NY Times guest columnist Kurt Andersen is troubled:
[T]he most troubling thing about Perry (and Michele Bachmann and so many more), what’s new and strange and epidemic in mainstream politics, is the degree to which people inhabit their own Manichaean make-believe worlds. They totally believe their vivid fictions.
True enough, and troubling enough. When the governor isn't reinventing Texas history or refining the science of climatology in ways that only an ignorant racketeer could, the Minnesota congresswoman is shuffling and redealing decades of U.S. history and altering its Revolutionary geography.
All of that, however, is not what I find most troubling in mainstream politics. That superlative I reserve for what passes for professional analysis these days -- for those who are paid some pretty good dough to help us navigate the complexities of the national political scene.
For example a few days ago I watched Charlie Cook, of The Cook Political Report, dismiss on MSNBC one of Bachmann's whoppers (I forget which one) as merely popcorn for her base -- he wasn't the least bit interested in correcting what she had grossly misrepresented; and last night, on Hardball, "MSNBC analyst" Michael Steele delivered an encore Cook performance with respect to Rick Perry -- Oh, come on, Chris, said Steele, he's just playing to the base, his fictional facts are of no significance whatsoever.
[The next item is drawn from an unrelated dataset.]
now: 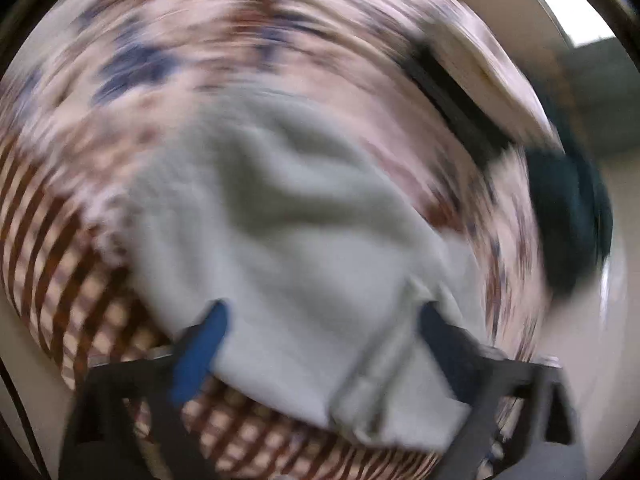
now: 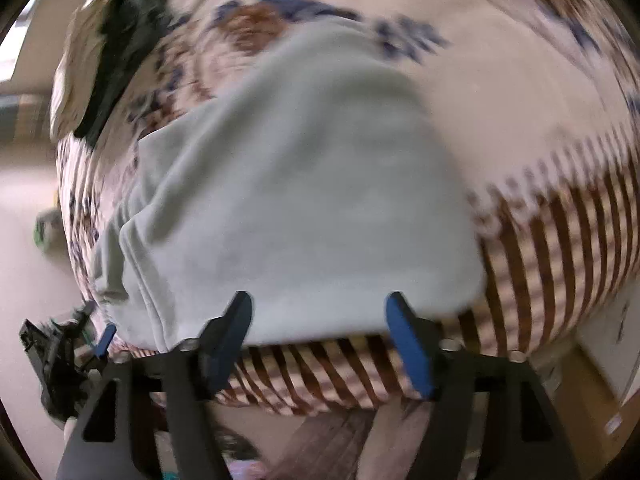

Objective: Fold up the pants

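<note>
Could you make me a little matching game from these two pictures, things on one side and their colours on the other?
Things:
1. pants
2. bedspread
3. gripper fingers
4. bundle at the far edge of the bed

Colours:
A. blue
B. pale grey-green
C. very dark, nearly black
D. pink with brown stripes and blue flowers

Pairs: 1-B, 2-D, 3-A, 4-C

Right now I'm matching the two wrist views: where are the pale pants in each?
Left wrist: the pale pants fill the centre, down between the fingers.
Right wrist: pants fill the centre, hem near the fingertips.
Shared landmark: the dark garment on the patterned bedspread.
</note>
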`<move>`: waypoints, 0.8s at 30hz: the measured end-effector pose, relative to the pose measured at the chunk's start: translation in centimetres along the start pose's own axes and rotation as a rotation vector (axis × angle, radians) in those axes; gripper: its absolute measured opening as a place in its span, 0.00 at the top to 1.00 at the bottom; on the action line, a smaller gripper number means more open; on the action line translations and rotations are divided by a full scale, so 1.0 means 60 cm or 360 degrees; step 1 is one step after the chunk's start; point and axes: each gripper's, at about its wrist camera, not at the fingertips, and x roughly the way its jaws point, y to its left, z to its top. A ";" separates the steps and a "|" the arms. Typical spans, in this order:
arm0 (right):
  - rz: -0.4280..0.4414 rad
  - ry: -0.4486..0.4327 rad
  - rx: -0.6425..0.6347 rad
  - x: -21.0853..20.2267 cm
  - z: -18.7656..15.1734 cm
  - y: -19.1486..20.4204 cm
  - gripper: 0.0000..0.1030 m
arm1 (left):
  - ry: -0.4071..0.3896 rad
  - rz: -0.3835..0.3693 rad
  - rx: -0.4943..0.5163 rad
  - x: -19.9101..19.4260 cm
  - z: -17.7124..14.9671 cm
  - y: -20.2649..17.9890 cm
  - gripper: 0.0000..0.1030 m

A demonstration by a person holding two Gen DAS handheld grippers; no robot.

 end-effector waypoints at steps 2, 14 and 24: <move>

Both "analysts" accepted, with an astounding cavalierness, the GOP norm of transcendent unreality. Both implicitly argued that abject fantasies are not only the defining platform of modern Republicanism -- as Landonian anti-New Dealism or Taftian isolationism once was -- but that they're so entirely central to contemporary conservatism, they're not even worthy of comment or correction.
In short, it is redundant -- if not rather "uncool" of hip professionals -- to bother noting that contemporary conservatism is delusional. Its self-aware lies, its insidious distortions, its amateur science, its counterfactual economics, its faith-based history -- most or all of it simply made up for the benefit of an ideologically coddled, otherworldly base. And utterly unremarkable.
Yeah ... so what? That, it seems -- what's really newest and strangest and most epidemic in mainstream politics -- is the political media's profoundly unserious attitude, as frivolous hacks and jaded gurus swamp all semblances of journalistic rigor.